Redmayne does a decent job of portraying the bumbling Brit that American audiences seem to be so in love with but it’s Colin Farrell’s Percival Graves, a high ranking Auror, that completely steals the show. Farrell made it clear in a few interviews that he has been dying for a role in the Potterverse for years and so jumped at the opportunity. And it shows. He plays Graves with such menace that you can only imagine the fun he must have had with it. It adds a tone of fear to proceedings and the film is all the better for it.

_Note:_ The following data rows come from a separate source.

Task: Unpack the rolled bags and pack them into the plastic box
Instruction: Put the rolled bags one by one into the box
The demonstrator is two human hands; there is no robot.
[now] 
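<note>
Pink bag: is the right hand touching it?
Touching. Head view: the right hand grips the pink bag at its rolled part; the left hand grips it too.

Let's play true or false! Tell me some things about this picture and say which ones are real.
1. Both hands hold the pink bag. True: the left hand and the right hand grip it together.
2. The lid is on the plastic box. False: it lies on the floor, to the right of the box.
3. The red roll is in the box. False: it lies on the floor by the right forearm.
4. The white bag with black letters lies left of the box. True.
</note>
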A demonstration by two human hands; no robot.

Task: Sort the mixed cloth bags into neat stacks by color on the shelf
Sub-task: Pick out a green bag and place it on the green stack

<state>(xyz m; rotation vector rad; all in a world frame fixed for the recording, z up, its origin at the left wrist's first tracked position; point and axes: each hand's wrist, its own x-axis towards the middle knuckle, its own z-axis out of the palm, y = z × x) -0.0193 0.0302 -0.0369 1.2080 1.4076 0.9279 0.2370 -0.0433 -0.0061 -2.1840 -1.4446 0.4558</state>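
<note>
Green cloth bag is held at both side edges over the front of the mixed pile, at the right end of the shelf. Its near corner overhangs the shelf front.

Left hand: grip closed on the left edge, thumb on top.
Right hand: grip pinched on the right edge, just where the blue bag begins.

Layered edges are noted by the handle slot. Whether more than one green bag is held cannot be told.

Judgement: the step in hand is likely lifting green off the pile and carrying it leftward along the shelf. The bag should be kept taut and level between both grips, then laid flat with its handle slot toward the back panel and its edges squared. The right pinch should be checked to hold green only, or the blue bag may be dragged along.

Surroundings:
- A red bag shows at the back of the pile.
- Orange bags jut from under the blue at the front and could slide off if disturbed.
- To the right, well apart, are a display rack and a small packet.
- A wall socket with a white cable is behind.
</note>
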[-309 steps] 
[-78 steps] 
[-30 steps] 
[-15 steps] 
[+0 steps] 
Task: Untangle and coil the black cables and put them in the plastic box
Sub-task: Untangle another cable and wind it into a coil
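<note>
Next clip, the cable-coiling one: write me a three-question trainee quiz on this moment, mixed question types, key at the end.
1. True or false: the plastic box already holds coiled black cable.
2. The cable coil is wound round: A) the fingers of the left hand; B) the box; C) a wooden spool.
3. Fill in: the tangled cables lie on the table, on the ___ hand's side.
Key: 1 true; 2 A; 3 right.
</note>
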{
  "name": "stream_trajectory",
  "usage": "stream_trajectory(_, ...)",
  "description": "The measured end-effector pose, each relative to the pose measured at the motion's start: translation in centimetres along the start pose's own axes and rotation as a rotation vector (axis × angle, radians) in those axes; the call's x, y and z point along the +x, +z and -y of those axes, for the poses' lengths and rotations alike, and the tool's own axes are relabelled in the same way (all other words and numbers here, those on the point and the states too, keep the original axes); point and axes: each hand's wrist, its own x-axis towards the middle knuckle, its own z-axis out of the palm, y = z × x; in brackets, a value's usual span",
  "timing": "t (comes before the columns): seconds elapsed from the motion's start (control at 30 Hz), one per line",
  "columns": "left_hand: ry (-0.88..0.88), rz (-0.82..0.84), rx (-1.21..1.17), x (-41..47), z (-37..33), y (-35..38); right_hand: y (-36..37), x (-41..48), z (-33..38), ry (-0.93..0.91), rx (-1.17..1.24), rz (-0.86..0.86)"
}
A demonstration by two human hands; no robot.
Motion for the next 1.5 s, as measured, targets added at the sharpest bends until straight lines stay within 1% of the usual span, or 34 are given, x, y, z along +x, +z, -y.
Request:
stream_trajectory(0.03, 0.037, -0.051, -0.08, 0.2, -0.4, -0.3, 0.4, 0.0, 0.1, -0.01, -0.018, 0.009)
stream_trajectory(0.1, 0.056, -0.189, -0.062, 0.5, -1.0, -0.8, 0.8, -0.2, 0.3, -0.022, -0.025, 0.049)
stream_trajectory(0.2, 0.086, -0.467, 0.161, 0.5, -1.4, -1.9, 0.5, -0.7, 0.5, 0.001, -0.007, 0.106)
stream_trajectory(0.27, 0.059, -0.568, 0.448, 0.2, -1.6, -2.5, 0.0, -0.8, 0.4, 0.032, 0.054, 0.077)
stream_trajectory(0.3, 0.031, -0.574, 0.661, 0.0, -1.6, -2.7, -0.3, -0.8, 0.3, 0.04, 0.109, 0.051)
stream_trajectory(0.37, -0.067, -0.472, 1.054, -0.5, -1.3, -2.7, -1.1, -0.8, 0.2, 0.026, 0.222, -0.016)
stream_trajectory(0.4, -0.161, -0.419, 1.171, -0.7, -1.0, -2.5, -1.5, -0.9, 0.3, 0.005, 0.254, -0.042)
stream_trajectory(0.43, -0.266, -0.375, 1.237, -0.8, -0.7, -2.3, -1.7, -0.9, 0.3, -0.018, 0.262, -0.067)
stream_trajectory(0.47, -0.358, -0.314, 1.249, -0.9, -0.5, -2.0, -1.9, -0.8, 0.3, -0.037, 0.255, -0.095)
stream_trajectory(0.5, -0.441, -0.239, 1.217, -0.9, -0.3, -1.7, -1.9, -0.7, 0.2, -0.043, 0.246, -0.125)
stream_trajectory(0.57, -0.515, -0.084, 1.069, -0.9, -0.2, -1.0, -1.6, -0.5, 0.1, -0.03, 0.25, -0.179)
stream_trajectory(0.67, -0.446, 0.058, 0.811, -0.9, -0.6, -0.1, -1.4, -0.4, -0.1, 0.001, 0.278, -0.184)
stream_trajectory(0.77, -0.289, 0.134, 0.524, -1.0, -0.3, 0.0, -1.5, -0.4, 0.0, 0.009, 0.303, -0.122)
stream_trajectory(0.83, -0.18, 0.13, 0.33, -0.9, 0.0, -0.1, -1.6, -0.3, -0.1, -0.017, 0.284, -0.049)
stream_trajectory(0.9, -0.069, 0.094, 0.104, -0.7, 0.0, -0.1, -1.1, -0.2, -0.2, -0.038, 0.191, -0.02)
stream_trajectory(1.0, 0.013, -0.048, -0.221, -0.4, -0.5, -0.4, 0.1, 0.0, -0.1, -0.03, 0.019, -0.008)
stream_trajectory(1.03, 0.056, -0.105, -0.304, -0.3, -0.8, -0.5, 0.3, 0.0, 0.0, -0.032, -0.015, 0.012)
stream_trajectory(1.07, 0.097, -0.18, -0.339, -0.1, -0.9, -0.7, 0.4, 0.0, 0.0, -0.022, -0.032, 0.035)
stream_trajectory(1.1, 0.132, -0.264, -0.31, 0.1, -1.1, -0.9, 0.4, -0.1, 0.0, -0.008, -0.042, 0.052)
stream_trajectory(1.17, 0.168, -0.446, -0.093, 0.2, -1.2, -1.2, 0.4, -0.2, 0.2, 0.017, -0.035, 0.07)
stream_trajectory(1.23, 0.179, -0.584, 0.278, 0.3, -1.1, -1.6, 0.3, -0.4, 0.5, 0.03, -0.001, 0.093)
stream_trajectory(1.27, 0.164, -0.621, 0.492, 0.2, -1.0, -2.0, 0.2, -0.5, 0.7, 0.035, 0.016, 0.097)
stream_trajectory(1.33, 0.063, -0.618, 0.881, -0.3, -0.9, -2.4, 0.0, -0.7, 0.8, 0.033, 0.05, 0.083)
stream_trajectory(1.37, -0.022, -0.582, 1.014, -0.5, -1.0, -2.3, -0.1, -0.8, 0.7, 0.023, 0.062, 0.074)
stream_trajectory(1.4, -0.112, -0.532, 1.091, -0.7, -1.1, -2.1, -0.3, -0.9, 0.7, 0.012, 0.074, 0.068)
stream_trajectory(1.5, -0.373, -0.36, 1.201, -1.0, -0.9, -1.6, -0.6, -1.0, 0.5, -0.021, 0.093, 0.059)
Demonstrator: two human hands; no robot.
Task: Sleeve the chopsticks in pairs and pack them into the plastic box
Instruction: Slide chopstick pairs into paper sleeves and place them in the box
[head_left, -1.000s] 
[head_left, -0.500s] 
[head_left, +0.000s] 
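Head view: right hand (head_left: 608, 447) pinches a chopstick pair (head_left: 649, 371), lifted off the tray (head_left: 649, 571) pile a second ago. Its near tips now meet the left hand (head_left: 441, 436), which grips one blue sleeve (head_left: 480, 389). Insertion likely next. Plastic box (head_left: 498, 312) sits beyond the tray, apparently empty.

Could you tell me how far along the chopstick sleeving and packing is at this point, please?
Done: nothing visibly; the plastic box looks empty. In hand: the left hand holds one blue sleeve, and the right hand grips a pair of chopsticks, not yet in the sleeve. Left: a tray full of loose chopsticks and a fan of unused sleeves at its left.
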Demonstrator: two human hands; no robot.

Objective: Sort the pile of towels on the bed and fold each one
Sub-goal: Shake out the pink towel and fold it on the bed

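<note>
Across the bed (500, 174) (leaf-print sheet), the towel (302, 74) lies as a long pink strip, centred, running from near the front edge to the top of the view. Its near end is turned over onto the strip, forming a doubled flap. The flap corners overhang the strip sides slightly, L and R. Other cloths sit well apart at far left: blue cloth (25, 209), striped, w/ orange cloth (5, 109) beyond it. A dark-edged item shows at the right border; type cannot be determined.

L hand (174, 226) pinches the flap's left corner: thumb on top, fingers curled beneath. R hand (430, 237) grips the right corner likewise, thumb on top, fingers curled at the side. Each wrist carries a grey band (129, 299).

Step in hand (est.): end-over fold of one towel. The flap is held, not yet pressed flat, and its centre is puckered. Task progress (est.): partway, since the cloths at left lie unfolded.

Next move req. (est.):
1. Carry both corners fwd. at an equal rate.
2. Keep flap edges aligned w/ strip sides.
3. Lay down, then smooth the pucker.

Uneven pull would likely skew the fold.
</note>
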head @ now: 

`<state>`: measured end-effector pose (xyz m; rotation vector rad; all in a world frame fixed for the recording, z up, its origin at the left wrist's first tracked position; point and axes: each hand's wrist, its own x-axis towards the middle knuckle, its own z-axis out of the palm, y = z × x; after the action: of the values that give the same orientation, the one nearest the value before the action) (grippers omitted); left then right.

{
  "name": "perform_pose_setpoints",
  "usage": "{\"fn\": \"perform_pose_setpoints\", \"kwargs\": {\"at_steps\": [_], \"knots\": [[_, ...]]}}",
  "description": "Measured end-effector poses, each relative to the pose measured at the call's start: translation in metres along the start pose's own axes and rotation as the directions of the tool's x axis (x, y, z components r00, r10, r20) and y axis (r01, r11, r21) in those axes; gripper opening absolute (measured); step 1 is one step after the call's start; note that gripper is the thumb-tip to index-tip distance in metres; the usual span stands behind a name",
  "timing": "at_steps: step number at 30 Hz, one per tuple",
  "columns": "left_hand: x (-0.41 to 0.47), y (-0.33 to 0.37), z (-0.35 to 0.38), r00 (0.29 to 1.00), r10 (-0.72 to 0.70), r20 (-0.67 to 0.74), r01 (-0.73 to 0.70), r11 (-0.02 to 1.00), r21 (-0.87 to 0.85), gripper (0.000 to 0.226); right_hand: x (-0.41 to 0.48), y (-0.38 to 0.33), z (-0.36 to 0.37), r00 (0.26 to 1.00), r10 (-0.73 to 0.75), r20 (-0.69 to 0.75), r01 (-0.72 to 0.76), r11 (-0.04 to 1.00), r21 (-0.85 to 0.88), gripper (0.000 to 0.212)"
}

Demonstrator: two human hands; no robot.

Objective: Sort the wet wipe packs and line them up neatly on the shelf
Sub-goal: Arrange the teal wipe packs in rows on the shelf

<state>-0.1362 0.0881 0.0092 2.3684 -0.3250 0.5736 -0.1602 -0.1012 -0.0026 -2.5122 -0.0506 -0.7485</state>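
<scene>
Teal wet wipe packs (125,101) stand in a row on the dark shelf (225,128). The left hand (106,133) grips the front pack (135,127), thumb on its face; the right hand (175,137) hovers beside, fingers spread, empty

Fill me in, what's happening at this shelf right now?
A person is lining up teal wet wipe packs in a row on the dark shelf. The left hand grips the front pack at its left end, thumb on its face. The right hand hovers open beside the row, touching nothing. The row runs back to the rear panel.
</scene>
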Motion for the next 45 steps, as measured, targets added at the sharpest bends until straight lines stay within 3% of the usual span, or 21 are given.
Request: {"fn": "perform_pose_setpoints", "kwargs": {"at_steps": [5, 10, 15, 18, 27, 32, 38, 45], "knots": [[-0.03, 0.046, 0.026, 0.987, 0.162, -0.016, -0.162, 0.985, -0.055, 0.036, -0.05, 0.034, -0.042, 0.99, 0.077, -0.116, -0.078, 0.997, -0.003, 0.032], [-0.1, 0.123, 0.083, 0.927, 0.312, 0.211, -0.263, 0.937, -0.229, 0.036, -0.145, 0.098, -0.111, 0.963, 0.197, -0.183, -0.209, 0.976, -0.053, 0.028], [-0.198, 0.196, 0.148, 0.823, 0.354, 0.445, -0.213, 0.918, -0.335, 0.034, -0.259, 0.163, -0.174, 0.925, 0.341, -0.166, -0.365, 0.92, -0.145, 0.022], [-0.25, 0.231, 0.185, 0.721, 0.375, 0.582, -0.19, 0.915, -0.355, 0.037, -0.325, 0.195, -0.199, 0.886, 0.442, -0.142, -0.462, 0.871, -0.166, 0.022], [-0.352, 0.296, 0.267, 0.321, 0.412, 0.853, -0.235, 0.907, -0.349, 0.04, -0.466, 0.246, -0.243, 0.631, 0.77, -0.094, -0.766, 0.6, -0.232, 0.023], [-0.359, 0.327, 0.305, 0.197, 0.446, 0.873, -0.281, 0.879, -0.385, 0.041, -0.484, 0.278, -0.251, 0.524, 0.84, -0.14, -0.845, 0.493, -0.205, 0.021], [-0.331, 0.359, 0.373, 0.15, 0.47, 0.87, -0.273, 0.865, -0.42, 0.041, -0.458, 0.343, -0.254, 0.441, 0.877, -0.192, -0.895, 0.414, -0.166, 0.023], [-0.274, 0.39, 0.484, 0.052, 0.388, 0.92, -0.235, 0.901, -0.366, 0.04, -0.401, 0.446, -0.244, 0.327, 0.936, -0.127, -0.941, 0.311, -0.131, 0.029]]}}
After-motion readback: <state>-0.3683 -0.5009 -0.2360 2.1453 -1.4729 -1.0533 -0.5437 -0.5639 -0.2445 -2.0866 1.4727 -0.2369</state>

And oh, this film is dark.
If you were expecting a joyous trip through New York cheerily hunting down a myriad of creatures like a 1920’s Pokemon master then think again. Just as you’re tiring of the chase you’re tipped into the deep end with threats of torture and death hanging over our heroes. Information comes flying thick and fast with a few nods to previous instalments thrown in as fan service to the initiated. You won’t miss out on anything too significant if you’ve been living on the moon for the past decade and somehow missed the Potter phenomenon but there were a few instances where I found myself leaning over to explain little titbits to my girlfriend.
Which brings me to potentially one of the most important points. What JK Rowling and David Yates have done so well is to open up the world that so many love to a new audience. And with another four films on the horizon that’s a good thing! If you’ve been wanting to get into Potter but the prospect of eight films has been too intimidating then this film is for you.
It may be a film of two halves and an information dump at times but should you see it?
Absolutely you should.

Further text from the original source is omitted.